[Provided data Boundary: Start]
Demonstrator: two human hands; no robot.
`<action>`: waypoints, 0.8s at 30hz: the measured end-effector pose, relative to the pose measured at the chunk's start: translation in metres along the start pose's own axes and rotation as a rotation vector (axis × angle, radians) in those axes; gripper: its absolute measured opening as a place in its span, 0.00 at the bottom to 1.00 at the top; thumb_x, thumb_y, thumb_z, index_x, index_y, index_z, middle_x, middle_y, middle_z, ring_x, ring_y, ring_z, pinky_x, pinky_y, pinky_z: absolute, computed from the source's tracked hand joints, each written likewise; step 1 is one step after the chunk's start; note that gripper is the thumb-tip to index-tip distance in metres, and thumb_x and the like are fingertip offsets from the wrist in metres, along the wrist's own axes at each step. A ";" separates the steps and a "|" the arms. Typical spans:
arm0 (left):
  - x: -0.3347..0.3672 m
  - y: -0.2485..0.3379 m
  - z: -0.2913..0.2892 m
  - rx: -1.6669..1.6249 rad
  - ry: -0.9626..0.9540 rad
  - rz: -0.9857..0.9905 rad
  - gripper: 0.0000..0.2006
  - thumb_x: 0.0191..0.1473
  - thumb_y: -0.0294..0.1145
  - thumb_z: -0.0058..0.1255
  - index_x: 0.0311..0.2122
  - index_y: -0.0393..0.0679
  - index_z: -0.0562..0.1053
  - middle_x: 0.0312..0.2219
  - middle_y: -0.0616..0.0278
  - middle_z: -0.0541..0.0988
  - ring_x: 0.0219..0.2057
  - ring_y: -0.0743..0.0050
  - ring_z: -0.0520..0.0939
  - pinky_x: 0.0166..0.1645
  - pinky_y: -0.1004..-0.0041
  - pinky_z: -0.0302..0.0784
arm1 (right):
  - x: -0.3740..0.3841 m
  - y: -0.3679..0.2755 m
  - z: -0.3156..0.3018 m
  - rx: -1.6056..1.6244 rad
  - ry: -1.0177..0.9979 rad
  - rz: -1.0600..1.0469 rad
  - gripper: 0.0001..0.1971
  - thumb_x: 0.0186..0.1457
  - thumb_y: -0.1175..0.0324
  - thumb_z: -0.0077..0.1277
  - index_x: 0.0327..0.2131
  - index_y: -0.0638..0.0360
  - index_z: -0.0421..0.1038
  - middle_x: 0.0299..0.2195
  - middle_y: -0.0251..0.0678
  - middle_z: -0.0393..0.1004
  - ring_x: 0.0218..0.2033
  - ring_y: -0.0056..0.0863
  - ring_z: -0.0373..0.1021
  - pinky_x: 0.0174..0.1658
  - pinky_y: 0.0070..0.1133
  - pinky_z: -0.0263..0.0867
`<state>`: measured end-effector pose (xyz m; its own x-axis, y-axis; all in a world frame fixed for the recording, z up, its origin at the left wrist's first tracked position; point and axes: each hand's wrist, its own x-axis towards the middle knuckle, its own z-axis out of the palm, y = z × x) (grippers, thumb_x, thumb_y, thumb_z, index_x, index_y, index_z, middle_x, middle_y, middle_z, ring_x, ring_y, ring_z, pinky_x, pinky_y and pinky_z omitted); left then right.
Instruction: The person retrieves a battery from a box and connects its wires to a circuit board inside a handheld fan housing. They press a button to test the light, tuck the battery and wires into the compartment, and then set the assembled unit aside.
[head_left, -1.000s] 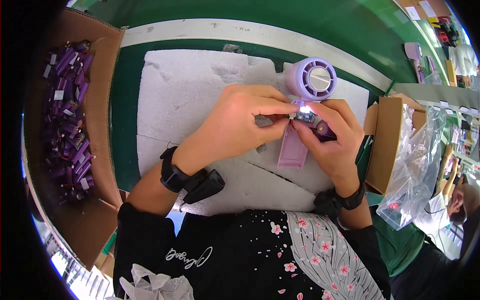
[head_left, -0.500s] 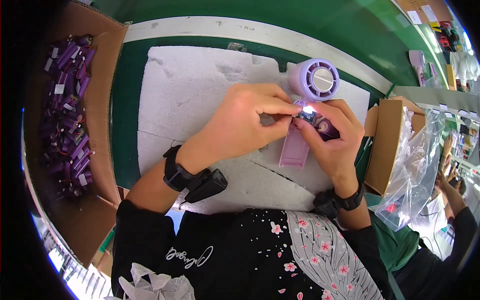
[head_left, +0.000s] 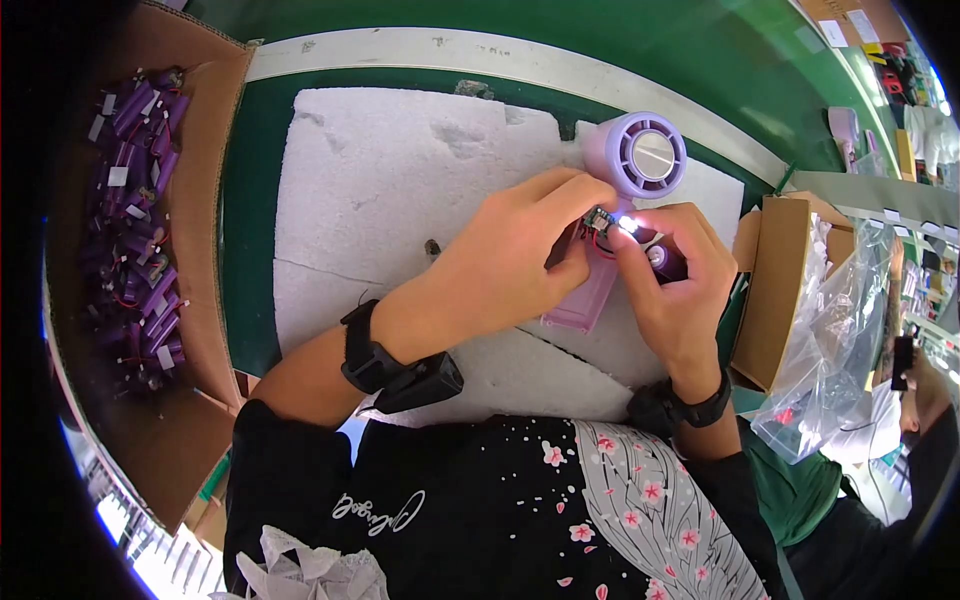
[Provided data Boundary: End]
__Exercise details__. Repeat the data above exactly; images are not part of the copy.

__Response box__.
Demonstrator: two human hands; no robot.
`<action>`: waypoints, 0.8s at 30hz: the measured end-effector pose, relative to the pose measured at the chunk's start: translation in metres along the start pose's own axes and rotation as a rotation vector (axis × angle, radians) in those axes; gripper: its absolute measured opening as a place in its span, 0.00 at the bottom to 1.00 at the top; thumb_x, thumb_y, thumb_z, index_x, index_y, index_z, middle_x, middle_y, middle_z, ring_x, ring_y, ring_z, pinky_x, pinky_y, pinky_z: absolute, computed from the source's tracked hand joints, each written likewise; step 1 is one step after the chunk's start; note that gripper is the thumb-tip to index-tip distance in metres, and thumb_x and the like are fingertip offsets from the wrist in metres, along the wrist's own axes at each step. A ";" separates the steps and a "|" the arms. Typical spans:
arm0 (left):
  - x: -0.3347..0.3672 m
  - y: -0.2485..0.3379 m
  - z: -0.2913..0.2892 m
  - rx: -1.6669..1.6249 rad
  - ry: -0.9626..0.9540 rad
  - rz: -0.9857..0.9905 rad
  - gripper: 0.0000..0.2006
  - thumb_x: 0.0191..0.1473
  - thumb_y: -0.0294..0.1145
  - thumb_z: -0.0058..0.1255
  - index_x: 0.0311..0.2122
  - index_y: -0.0393..0.0679
  - index_z: -0.0562..0.1053
  - middle_x: 0.0312..0.2219
  - middle_y: -0.0616..0.0278
  - middle_z: -0.0541..0.0988
  - ring_x: 0.0219..0.2057
  - ring_y: -0.0743..0.0050
  - ring_z: -0.0520..0.0939
  - pinky_x: 0.0166..0.1645
  - pinky_y: -0.1004..-0.0041
  - pinky_z: -0.0302..0.0784
arm1 (right):
  - x: -0.3740..0.3841 m
  - y: -0.3679..0.2755 m
  - z: -0.3156..0.3018 m
  - rx: -1.6056..1.6244 rad
  - ry: -1.0177..0.9979 rad
  - rz: -1.0600..1.0469 rad
  - gripper: 0.0001..0.1971
  - thumb_x: 0.0186..0.1457
  - thumb_y: -0.1175..0.0324
  - thumb_z: -0.0077..0.1277
  - index_x: 0.0327..0.2131
  - index_y: -0.0638..0.0360
  - index_z: -0.0421..0.1038
  - middle_x: 0.0299..0.2195
  - middle_y: -0.0251..0.0678
  - middle_z: -0.0393..0.1004
  - ring_x: 0.0218..0.2033
  - ring_y: -0.0056..0.0863
  - ring_z: -0.0373..0.1021
  - pinky_x: 0.0174..0.1658
  - pinky_y: 0.0070..0.1133
  - pinky_z: -0.0263..0.0867
`<state>`: measured end-effector pose (xyz m; its own x-axis, y-axis; all in a world frame fixed for the recording, z up, its origin at the left wrist's first tracked position; point and axes: each hand's wrist, its own x-axis towards the middle knuckle, its own z-axis out of the palm, y = z × x) (grippers, thumb_x, thumb_y, thumb_z, index_x, index_y, index_z, middle_x, middle_y, middle_z, ring_x, ring_y, ring_z, pinky_x, pinky_y and pinky_z omitted); left then right.
Instruction: The person retrieves a battery from a box and connects its wires to a circuit board inside a handheld fan housing. They press a button to test the light, tuck the battery and wires into the compartment, and then set the assembled unit aside.
[head_left, -1.000s] 
[head_left, -0.500s] 
[head_left, +0.000s] 

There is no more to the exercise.